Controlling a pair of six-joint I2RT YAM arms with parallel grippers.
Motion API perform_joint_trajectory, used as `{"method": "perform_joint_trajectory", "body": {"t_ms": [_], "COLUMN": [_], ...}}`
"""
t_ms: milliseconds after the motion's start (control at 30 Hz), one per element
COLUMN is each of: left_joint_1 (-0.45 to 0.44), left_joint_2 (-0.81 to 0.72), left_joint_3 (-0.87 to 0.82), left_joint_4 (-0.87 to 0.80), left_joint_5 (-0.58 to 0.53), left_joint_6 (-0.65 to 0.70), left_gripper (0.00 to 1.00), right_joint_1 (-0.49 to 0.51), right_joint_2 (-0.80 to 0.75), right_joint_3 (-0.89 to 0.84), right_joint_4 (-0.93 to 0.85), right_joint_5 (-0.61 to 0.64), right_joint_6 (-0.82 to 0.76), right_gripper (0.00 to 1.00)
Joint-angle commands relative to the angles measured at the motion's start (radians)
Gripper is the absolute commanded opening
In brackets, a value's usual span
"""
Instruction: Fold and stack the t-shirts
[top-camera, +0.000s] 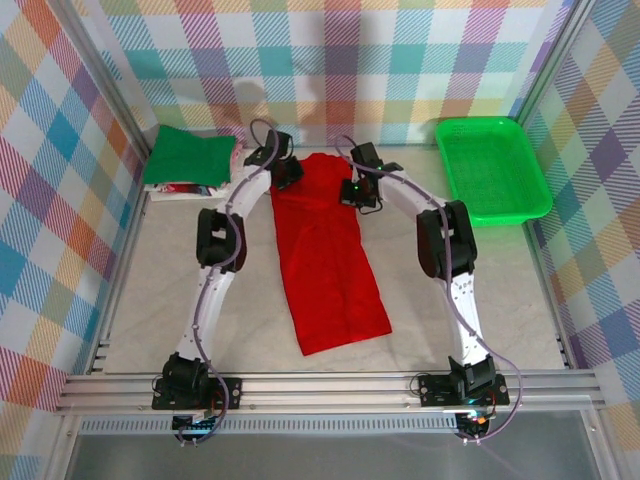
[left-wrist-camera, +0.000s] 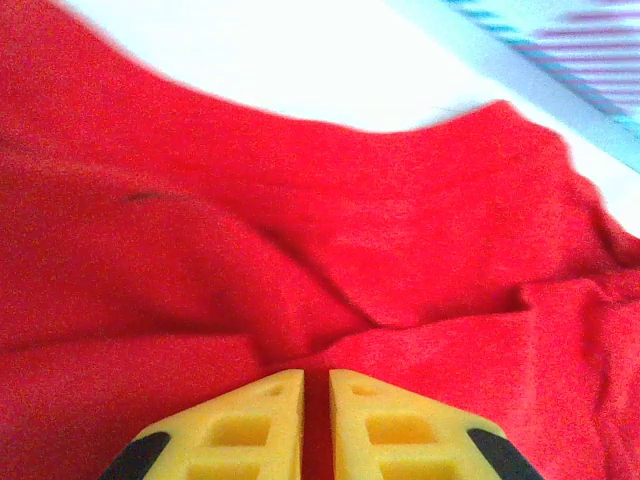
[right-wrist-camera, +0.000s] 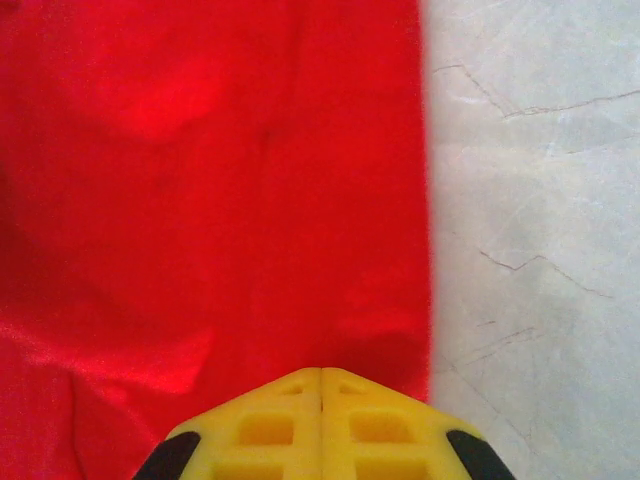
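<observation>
The red t-shirt (top-camera: 325, 255) lies as a long narrow strip down the middle of the table. Both grippers are at its far end. My left gripper (top-camera: 288, 172) is at the far left corner; in the left wrist view the gripper (left-wrist-camera: 316, 375) has its jaws almost together, with red t-shirt (left-wrist-camera: 300, 230) cloth pinched in the thin slit and creases running toward it. My right gripper (top-camera: 358, 192) sits over the shirt's right edge; up close the gripper (right-wrist-camera: 321, 370) is fully shut above flat red t-shirt (right-wrist-camera: 220, 180) cloth. A folded dark green t-shirt (top-camera: 192, 155) tops whitish/pink ones (top-camera: 185, 187) at the back left.
A bright green mesh basket (top-camera: 492, 165) stands at the back right. Bare marbled tabletop (right-wrist-camera: 540, 220) flanks the shirt on both sides. Checked walls close in the back and sides, and a metal rail (top-camera: 330, 385) runs along the near edge.
</observation>
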Motion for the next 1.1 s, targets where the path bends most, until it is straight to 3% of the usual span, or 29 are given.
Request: {"method": "perform_joint_trajectory", "body": {"t_ms": [0,200,300,400,467,567,633,800,900,1067], "left_joint_1": [-0.064,-0.078,-0.073,-0.067,-0.067,-0.067,-0.067,-0.067,-0.064,-0.062], "left_joint_2": [0.072,0.002,-0.06,-0.158,-0.252,-0.423,-0.543,-0.697,-0.686,-0.612], "left_joint_3": [0.129,0.112,0.11,0.064,-0.039,-0.331,-0.55,-0.893,-0.937,-0.871], "left_joint_4": [-0.082,-0.04,-0.051,-0.067,-0.042,0.069,0.172,0.293,0.285,0.24], "left_joint_5": [0.173,0.233,0.195,0.11,0.046,-0.05,-0.079,-0.094,-0.088,-0.069], "left_joint_6": [0.089,0.147,0.145,0.128,0.108,0.055,0.012,-0.057,-0.055,-0.023], "left_gripper": [0.16,0.18,0.29,0.32,0.33,0.37,0.38,0.37,0.34,0.3], "right_joint_1": [-0.028,-0.037,-0.041,-0.04,-0.04,-0.039,-0.039,-0.051,-0.065,-0.074], "right_joint_2": [-0.144,-0.302,-0.288,-0.207,-0.17,-0.096,-0.036,0.107,0.177,0.245], "right_joint_3": [-0.097,-0.289,-0.261,-0.152,-0.122,-0.042,0.029,0.207,0.286,0.362], "right_joint_4": [0.074,0.181,0.182,0.108,0.11,0.082,0.041,-0.055,-0.072,-0.107], "right_joint_5": [-0.001,0.061,0.004,-0.076,-0.115,-0.168,-0.195,-0.18,-0.217,-0.235], "right_joint_6": [0.06,0.063,0.016,-0.02,-0.039,-0.073,-0.095,-0.084,-0.041,0.006], "right_gripper": [0.05,0.06,0.06,0.06,0.05,0.04,0.04,0.04,0.04,0.03]}}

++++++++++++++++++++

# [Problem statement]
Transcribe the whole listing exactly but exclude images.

# [Answer to this exercise]
Controlling a pair of six-joint I2RT YAM arms with parallel grippers.
Motion API perform_joint_trajectory, used as `{"method": "perform_joint_trajectory", "body": {"t_ms": [_], "COLUMN": [_], ...}}`
"""
t_ms: milliseconds after the motion's start (control at 30 Hz), one per element
COLUMN is each of: left_joint_1 (-0.45 to 0.44), left_joint_2 (-0.81 to 0.72), left_joint_3 (-0.87 to 0.82), left_joint_4 (-0.87 to 0.80), left_joint_5 (-0.58 to 0.53), left_joint_6 (-0.65 to 0.70), left_gripper (0.00 to 1.00), right_joint_1 (-0.49 to 0.51), right_joint_2 (-0.80 to 0.75), right_joint_3 (-0.89 to 0.84), right_joint_4 (-0.93 to 0.85), right_joint_5 (-0.61 to 0.64), right_joint_6 (-0.82 to 0.76), right_gripper (0.00 to 1.00)
Joint-angle commands relative to the angles measured at the motion's start (radians)
Gripper is the absolute commanded opening
In brackets, a value's usual span
"""
Instruction: Fold and stack the t-shirts
[top-camera, +0.000s] 
[left-wrist-camera, +0.000s] 
[right-wrist-camera, +0.000s] 
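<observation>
The red t-shirt (top-camera: 325, 255) lies as a long narrow strip down the middle of the table. Both grippers are at its far end. My left gripper (top-camera: 288, 172) is at the far left corner; in the left wrist view the gripper (left-wrist-camera: 316, 375) has its jaws almost together, with red t-shirt (left-wrist-camera: 300, 230) cloth pinched in the thin slit and creases running toward it. My right gripper (top-camera: 358, 192) sits over the shirt's right edge; up close the gripper (right-wrist-camera: 321, 370) is fully shut above flat red t-shirt (right-wrist-camera: 220, 180) cloth. A folded dark green t-shirt (top-camera: 192, 155) tops whitish/pink ones (top-camera: 185, 187) at the back left.
A bright green mesh basket (top-camera: 492, 165) stands at the back right. Bare marbled tabletop (right-wrist-camera: 540, 220) flanks the shirt on both sides. Checked walls close in the back and sides, and a metal rail (top-camera: 330, 385) runs along the near edge.
</observation>
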Motion for the next 1.1 s, targets where the path bends most, until it is straight to 3% of the usual span, or 29 are given.
Request: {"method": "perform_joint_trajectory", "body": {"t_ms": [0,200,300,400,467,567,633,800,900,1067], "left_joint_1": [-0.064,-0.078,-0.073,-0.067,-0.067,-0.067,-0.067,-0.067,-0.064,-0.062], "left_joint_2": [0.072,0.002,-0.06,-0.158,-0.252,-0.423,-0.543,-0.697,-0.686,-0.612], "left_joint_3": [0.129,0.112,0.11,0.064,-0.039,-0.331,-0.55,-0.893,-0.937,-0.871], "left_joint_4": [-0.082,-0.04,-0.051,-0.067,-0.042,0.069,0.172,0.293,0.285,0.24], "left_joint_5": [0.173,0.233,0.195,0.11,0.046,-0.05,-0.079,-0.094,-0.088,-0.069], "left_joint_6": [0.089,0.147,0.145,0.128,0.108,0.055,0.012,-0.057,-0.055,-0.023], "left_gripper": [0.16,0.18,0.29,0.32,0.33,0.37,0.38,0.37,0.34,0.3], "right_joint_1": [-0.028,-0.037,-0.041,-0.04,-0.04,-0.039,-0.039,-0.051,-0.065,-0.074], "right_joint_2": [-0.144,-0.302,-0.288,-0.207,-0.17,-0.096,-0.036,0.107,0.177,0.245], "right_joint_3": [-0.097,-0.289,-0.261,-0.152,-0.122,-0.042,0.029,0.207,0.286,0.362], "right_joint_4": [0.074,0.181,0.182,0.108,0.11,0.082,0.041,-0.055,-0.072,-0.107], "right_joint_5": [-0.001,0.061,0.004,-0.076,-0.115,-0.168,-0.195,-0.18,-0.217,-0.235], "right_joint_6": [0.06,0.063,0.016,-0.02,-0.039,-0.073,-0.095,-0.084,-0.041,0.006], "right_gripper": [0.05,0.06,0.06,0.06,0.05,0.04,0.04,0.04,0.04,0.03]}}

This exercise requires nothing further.